MATERIAL FOR THE TASK:
((
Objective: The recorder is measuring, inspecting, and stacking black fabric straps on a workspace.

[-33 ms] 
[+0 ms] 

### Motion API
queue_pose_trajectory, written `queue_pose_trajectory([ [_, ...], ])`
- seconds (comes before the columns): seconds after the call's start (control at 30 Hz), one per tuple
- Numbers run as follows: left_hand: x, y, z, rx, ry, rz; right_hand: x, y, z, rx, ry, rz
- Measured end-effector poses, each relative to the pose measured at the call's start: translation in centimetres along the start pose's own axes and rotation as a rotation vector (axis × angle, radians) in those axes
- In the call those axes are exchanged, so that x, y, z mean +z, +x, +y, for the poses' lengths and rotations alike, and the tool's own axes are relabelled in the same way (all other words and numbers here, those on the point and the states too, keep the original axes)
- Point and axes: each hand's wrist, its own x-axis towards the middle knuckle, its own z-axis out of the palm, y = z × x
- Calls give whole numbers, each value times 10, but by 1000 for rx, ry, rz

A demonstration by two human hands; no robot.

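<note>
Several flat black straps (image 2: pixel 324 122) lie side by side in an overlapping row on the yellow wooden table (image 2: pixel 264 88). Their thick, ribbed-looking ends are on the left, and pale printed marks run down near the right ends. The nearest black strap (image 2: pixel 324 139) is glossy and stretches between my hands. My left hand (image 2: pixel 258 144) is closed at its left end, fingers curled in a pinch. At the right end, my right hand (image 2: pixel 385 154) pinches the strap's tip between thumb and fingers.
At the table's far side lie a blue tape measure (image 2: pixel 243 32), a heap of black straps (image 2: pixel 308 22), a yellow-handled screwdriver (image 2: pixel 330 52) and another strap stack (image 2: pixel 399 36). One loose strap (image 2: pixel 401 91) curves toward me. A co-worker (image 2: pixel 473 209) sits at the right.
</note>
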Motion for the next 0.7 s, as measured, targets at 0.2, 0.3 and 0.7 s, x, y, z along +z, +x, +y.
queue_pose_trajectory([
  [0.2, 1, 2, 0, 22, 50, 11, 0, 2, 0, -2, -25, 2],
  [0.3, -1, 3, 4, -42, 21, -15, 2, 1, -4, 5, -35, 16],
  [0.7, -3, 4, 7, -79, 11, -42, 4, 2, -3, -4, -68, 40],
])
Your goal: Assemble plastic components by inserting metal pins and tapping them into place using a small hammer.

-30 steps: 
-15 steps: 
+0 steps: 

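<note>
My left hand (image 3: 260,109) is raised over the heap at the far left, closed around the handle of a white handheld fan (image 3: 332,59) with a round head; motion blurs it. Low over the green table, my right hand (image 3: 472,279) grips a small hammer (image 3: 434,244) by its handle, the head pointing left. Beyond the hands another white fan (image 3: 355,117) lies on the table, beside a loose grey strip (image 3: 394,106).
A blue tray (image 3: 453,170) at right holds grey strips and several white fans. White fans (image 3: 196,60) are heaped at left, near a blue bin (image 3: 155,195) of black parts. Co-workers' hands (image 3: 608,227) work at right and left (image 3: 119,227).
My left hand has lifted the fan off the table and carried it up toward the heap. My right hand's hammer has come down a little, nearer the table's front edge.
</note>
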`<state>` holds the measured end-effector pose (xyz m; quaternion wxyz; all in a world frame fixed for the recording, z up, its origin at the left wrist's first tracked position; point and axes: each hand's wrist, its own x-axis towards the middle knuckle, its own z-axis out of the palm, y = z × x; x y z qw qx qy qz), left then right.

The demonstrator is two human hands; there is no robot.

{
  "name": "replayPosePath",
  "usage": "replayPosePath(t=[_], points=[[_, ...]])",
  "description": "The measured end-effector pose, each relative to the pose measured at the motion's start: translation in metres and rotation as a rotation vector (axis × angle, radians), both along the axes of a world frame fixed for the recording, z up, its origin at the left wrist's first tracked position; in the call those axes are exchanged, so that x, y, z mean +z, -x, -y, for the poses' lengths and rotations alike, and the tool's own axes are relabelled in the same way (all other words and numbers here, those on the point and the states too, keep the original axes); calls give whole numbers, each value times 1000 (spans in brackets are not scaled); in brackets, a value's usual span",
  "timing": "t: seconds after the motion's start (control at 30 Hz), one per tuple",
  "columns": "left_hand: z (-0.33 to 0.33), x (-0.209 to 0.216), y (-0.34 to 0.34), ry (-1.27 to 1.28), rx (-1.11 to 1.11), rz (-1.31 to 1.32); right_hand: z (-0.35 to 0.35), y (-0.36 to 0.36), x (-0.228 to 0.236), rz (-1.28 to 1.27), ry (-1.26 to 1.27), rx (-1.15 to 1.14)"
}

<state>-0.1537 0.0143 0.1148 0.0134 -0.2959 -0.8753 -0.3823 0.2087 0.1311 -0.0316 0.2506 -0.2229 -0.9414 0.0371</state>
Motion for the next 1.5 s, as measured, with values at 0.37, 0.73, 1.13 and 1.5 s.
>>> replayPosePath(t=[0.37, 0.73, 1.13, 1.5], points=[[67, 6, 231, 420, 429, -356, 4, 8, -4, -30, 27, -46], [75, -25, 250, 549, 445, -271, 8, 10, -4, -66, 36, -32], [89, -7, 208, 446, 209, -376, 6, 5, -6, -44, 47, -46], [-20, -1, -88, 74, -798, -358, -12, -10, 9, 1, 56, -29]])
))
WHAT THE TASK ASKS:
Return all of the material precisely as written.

ANSWER:
Objective: The recorder is measuring, inspecting, and stacking black fabric straps on a workspace.

[-33 ms] 
[+0 ms] 

### Motion API
queue_pose_trajectory, written `queue_pose_trajectory([ [_, ...], ])`
- seconds (comes before the columns): seconds after the call's start (control at 30 Hz), one per tuple
- Numbers run as follows: left_hand: x, y, z, rx, ry, rz; right_hand: x, y, z, rx, ry, rz
- Measured end-effector poses, each relative to the pose measured at the call's start: translation in centimetres along the start pose's own axes and rotation as a rotation vector (axis × angle, radians) in those axes
- In the call those axes are exchanged, so that x, y, z mean +z, +x, +y, for the poses' lengths and rotations alike, and the tool's own axes are relabelled in the same way (all other words and numbers here, those on the point and the states too, keep the original axes)
- Point and axes: each hand's wrist, its own x-axis towards the middle knuckle, its own z-axis out of the palm, y = z × x
- Calls give whole numbers, each value times 10, but by 1000 for rx, ry, rz

A demonstration by two human hands; no robot.

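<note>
Several flat black straps (image 2: pixel 324 122) lie side by side in an overlapping row on the yellow wooden table (image 2: pixel 264 88). Their thick, ribbed-looking ends are on the left, and pale printed marks run down near the right ends. The nearest black strap (image 2: pixel 324 139) is glossy and stretches between my hands. My left hand (image 2: pixel 258 144) is closed at its left end, fingers curled in a pinch. At the right end, my right hand (image 2: pixel 385 154) pinches the strap's tip between thumb and fingers.
At the table's far side lie a blue tape measure (image 2: pixel 243 32), a heap of black straps (image 2: pixel 308 22), a yellow-handled screwdriver (image 2: pixel 330 52) and another strap stack (image 2: pixel 399 36). One loose strap (image 2: pixel 401 91) curves toward me. A co-worker (image 2: pixel 473 209) sits at the right.
</note>
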Motion for the next 0.7 s, as measured, targets at 0.2, 0.3 and 0.7 s, x, y, z along +z, +x, +y.
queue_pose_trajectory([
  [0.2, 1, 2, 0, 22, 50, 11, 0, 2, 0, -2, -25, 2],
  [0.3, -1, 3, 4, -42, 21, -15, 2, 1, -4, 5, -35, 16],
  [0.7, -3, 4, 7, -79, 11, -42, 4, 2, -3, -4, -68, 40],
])
Your goal: Assemble plastic components by inserting metal pins and tapping them into place using a small hammer.

-30 steps: 
-15 steps: 
+0 steps: 

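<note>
My left hand (image 3: 260,109) is raised over the heap at the far left, closed around the handle of a white handheld fan (image 3: 332,59) with a round head; motion blurs it. Low over the green table, my right hand (image 3: 472,279) grips a small hammer (image 3: 434,244) by its handle, the head pointing left. Beyond the hands another white fan (image 3: 355,117) lies on the table, beside a loose grey strip (image 3: 394,106).
A blue tray (image 3: 453,170) at right holds grey strips and several white fans. White fans (image 3: 196,60) are heaped at left, near a blue bin (image 3: 155,195) of black parts. Co-workers' hands (image 3: 608,227) work at right and left (image 3: 119,227).
My left hand has lifted the fan off the table and carried it up toward the heap. My right hand's hammer has come down a little, nearer the table's front edge.
</note>
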`<state>` holds the measured end-effector pose (xyz m; quaternion wxyz; all in a world frame fixed for the recording, z up, its origin at the left wrist's first tracked position; point and axes: each hand's wrist, its own x-axis towards the middle knuckle, its own z-axis out of the palm, y = z × x; x y z qw qx qy qz), left then right.

The demonstrator is two human hands; there is no robot.

{
  "name": "replayPosePath",
  "usage": "replayPosePath(t=[_], points=[[_, ...]])",
  "description": "The measured end-effector pose, each relative to the pose measured at the motion's start: translation in metres and rotation as a rotation vector (axis × angle, radians), both along the axes of a world frame fixed for the recording, z up, its origin at the left wrist's first tracked position; in the call those axes are exchanged, so that x, y, z mean +z, -x, -y, for the poses' lengths and rotations alike, and the tool's own axes are relabelled in the same way (all other words and numbers here, those on the point and the states too, keep the original axes); calls give whole numbers, each value times 1000 (spans in brackets are not scaled); in brackets, a value's usual span",
  "timing": "t: seconds after the motion's start (control at 30 Hz), one per tuple",
  "columns": "left_hand: z (-0.33 to 0.33), x (-0.209 to 0.216), y (-0.34 to 0.34), ry (-1.27 to 1.28), rx (-1.11 to 1.11), rz (-1.31 to 1.32); right_hand: z (-0.35 to 0.35), y (-0.36 to 0.36), x (-0.228 to 0.236), rz (-1.28 to 1.27), ry (-1.26 to 1.27), rx (-1.15 to 1.14)"
}

<state>-0.1537 0.0143 0.1148 0.0134 -0.2959 -0.8753 -0.3823 0.2087 0.1311 -0.0316 0.2506 -0.2229 -0.9414 0.0371</state>
Motion for the next 1.5 s, as measured, with values at 0.37, 0.73, 1.13 and 1.5 s.
>>> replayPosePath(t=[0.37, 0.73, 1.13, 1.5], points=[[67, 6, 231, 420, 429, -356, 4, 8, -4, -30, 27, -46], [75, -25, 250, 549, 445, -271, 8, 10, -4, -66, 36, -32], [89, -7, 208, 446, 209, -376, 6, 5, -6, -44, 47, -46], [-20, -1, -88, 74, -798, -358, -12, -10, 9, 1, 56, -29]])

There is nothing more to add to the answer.